David Geier <geidav.pg@gmail.com>

From: David Geier <geidav.pg@gmail.com>
To: Michael Paquier <michael@paquier.xyz>, Ibrar Ahmed <ibrar.ahmad@gmail.com>
Cc: Maciek Sakrejda <m.sakrejda@gmail.com>, Andres Freund <andres@anarazel.de>, Lukas Fittl <lukas@fittl.com>, pgsql-hackers <pgsql-hackers@postgresql.org>
Date: 2023-01-02T13:28:20Z
Lists: pgsql-hackers

Commits

Same data as JSON: GET /api/v1/messages/:b64id/commits the thread's linked commits as JSON, with link sources. API reference →
  1. pg_test_timing: Also test RDTSC[P] timing, report time source, TSC frequency

  2. Allow retrieving x86 TSC frequency/flags from CPUID

  3. instrumentation: Standardize ticks to nanosecond conversion method

  4. instrumentation: Use Time-Stamp Counter on x86-64 to lower overhead

  5. Zero initialize uses of instr_time about to trigger compiler warnings

  6. instr_time: Represent time as an int64 on all platforms

  7. Add 250c8ee07ed to git-blame-ignore-revs

Attachments

Hi,

I re-based again on master and applied the following changes:

I removed the fallback for obtaining the TSC frequency from /proc/cpu as 
suggested by Andres. Worst-case we fall back to clock_gettime().
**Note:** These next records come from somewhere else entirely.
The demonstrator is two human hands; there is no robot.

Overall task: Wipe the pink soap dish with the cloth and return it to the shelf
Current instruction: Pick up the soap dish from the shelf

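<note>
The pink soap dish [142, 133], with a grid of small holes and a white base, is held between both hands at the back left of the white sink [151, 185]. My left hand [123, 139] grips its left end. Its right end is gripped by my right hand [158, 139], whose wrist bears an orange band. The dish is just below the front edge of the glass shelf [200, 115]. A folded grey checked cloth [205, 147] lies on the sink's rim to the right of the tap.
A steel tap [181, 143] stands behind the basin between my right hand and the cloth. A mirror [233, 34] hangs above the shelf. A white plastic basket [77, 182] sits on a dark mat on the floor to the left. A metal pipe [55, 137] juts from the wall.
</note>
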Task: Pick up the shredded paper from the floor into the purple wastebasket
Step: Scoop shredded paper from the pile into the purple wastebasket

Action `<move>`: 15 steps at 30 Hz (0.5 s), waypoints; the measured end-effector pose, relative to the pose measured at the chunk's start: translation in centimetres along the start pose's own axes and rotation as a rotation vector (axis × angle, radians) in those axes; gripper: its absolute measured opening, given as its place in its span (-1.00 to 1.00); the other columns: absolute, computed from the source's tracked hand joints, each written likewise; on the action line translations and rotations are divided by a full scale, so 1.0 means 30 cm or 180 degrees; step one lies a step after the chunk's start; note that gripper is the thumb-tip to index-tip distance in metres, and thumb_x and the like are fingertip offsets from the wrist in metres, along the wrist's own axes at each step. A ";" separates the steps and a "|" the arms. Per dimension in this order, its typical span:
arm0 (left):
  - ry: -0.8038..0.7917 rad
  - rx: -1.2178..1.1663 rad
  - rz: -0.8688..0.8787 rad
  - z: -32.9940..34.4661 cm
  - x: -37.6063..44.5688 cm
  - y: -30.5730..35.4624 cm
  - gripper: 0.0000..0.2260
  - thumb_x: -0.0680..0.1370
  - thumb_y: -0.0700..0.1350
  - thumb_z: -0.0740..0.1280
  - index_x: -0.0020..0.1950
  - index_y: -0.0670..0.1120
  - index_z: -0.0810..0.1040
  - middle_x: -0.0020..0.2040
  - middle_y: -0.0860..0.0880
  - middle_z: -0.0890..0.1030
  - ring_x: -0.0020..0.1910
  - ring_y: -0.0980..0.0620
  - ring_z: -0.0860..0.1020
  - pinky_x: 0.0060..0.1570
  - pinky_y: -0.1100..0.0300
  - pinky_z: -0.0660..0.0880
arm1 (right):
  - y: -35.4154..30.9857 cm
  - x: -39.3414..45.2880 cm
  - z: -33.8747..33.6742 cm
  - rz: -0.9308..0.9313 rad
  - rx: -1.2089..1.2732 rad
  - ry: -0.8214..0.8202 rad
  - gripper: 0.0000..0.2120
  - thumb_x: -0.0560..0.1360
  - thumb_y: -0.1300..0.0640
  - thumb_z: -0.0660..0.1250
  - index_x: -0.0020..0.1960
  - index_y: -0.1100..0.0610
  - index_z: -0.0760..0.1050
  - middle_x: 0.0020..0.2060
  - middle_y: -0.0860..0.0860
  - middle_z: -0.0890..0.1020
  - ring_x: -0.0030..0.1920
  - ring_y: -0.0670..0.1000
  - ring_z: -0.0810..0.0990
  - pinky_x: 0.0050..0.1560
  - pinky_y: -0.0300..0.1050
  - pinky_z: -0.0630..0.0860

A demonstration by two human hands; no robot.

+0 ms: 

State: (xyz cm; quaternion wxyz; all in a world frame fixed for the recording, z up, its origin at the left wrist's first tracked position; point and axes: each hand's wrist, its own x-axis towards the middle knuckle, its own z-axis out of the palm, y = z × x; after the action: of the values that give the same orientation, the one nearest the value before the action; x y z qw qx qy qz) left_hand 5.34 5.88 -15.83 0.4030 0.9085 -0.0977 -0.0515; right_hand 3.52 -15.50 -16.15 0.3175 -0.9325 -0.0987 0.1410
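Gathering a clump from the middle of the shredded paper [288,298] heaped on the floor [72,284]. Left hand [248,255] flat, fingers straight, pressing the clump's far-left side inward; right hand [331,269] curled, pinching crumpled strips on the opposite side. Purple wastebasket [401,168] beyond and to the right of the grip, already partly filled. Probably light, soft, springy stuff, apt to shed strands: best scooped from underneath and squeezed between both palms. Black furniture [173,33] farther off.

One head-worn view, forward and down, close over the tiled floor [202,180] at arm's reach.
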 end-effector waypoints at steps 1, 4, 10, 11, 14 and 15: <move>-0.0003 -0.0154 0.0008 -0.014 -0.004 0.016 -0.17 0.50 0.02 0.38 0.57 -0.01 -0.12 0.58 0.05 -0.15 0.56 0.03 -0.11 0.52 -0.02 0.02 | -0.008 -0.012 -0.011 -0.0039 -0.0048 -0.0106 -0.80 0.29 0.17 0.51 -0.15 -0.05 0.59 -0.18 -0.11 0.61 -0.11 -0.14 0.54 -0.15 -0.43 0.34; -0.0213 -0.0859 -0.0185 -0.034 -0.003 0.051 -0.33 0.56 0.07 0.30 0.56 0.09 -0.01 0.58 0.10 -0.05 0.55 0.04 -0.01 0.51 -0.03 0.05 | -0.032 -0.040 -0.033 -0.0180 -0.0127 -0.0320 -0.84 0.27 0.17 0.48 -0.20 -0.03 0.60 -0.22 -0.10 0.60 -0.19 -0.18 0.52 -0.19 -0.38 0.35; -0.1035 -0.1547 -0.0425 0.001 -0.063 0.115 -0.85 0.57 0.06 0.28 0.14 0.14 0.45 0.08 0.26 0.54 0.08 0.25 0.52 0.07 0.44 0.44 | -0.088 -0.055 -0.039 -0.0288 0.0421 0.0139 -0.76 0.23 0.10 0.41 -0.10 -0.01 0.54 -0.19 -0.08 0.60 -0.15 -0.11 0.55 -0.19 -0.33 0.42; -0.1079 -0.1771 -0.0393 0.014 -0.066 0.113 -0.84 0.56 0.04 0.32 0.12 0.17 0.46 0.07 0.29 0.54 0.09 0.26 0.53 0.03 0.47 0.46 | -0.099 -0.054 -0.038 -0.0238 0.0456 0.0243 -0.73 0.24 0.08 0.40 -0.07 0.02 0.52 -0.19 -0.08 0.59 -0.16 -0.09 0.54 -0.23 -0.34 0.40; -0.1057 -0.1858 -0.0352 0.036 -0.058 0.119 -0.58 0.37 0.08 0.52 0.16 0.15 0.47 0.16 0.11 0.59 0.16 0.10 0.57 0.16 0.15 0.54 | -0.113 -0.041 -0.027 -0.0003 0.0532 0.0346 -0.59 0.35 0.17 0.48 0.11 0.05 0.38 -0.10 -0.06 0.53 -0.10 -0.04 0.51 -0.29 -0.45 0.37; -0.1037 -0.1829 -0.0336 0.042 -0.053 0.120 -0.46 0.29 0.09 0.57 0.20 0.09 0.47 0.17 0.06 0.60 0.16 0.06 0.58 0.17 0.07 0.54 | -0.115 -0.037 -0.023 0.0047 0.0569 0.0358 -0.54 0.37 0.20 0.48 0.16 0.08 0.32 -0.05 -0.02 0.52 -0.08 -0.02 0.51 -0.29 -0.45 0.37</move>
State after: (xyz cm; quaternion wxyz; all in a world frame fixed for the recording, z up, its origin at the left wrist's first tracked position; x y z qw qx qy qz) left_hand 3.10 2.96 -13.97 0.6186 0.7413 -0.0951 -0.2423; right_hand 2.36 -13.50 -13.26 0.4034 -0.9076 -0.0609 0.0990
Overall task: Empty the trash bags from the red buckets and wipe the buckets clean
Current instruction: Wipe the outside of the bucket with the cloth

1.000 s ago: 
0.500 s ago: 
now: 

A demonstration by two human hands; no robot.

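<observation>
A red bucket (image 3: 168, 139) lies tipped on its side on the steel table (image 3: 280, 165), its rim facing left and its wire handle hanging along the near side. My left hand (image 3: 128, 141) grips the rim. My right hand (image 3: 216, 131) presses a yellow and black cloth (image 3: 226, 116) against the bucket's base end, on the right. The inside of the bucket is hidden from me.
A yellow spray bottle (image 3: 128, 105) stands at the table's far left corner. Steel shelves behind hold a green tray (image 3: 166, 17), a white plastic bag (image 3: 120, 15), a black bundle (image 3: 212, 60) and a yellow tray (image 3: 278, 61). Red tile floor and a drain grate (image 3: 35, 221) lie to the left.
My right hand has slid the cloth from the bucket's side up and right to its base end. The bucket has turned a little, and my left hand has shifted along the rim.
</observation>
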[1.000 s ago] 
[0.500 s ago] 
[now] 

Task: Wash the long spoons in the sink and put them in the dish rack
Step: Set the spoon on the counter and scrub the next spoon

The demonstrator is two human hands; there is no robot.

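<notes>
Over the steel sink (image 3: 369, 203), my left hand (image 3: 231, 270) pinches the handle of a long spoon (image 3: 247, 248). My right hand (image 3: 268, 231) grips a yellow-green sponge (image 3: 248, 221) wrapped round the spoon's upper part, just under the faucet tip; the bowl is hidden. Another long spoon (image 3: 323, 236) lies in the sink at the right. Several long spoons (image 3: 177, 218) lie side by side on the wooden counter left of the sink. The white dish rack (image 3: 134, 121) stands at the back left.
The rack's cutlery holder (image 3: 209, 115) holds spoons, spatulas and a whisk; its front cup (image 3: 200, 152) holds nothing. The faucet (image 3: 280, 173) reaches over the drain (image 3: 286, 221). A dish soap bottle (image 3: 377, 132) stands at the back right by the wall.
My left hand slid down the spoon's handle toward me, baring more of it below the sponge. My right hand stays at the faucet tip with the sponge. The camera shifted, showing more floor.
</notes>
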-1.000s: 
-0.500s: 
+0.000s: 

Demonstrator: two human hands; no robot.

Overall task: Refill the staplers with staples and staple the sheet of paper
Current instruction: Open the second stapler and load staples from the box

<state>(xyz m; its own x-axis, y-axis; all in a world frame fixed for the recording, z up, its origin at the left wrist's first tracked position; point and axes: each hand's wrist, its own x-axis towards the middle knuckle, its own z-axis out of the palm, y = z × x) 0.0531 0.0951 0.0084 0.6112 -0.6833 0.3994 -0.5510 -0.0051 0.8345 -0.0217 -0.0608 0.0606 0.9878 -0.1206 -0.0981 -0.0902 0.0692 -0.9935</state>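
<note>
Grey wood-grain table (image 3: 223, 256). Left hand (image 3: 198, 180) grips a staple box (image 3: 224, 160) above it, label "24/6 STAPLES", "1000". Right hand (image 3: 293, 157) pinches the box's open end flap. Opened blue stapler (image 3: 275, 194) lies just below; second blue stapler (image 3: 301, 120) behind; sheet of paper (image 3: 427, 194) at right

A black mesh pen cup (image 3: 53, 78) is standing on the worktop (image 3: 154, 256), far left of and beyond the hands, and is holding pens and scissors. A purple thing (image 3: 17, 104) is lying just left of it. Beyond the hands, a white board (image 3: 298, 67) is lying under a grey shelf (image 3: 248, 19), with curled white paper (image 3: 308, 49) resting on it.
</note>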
I added code to obtain the TSC frequency via CPUID when under a 
hypervisor. I had to use __cpuid() directly instead of __get_cpuid(), 
because __get_cpuid() returns an error if the leaf is > 0x80000000 
(probably the implementation pre-dates the hypervisor timing leafs). 
Unfortunately, while testing my implementation under VMWare, I found 
that RDTSC runs awfully slow there (like 30x slower). [1] indicates that 
we cannot generally rely on RDTSC being actually fast on VMs. However, 
the same applies to clock_gettime(). It runs as slow as RDTSC on my 
VMWare setup. Hence, using RDTSC is not at disadvantage. I'm not 
entirely sure if there aren't cases where e.g. clock_gettime() is 
actually faster than RDTSC and it would be advantageous to use 
clock_gettime(). We could add a GUC so that the user can decide which 
clock source to use. Any thoughts?

I also somewhat improved the accuracy of the cycles to milli- and 
microseconds conversion functions by having two more multipliers with 
higher precision. For microseconds we could also keep the computation 
integer-only. I'm wondering what to best do for seconds and 
milliseconds. I'm currently leaning towards just keeping it as is, 
because the durations measured and converted are usually long enough 
that precision shouldn't be a problem.

In vacuum_lazy.c we do if ((INSTR_TIME_GET_MICROSEC(elapsed) / 1000). I 
changed that to use INSTR_TIME_GET_MILLISECS() instead. Additionally, I 
initialized a few variables of type instr_time which otherwise resulted 
in warnings due to use of potentially uninitialized variables.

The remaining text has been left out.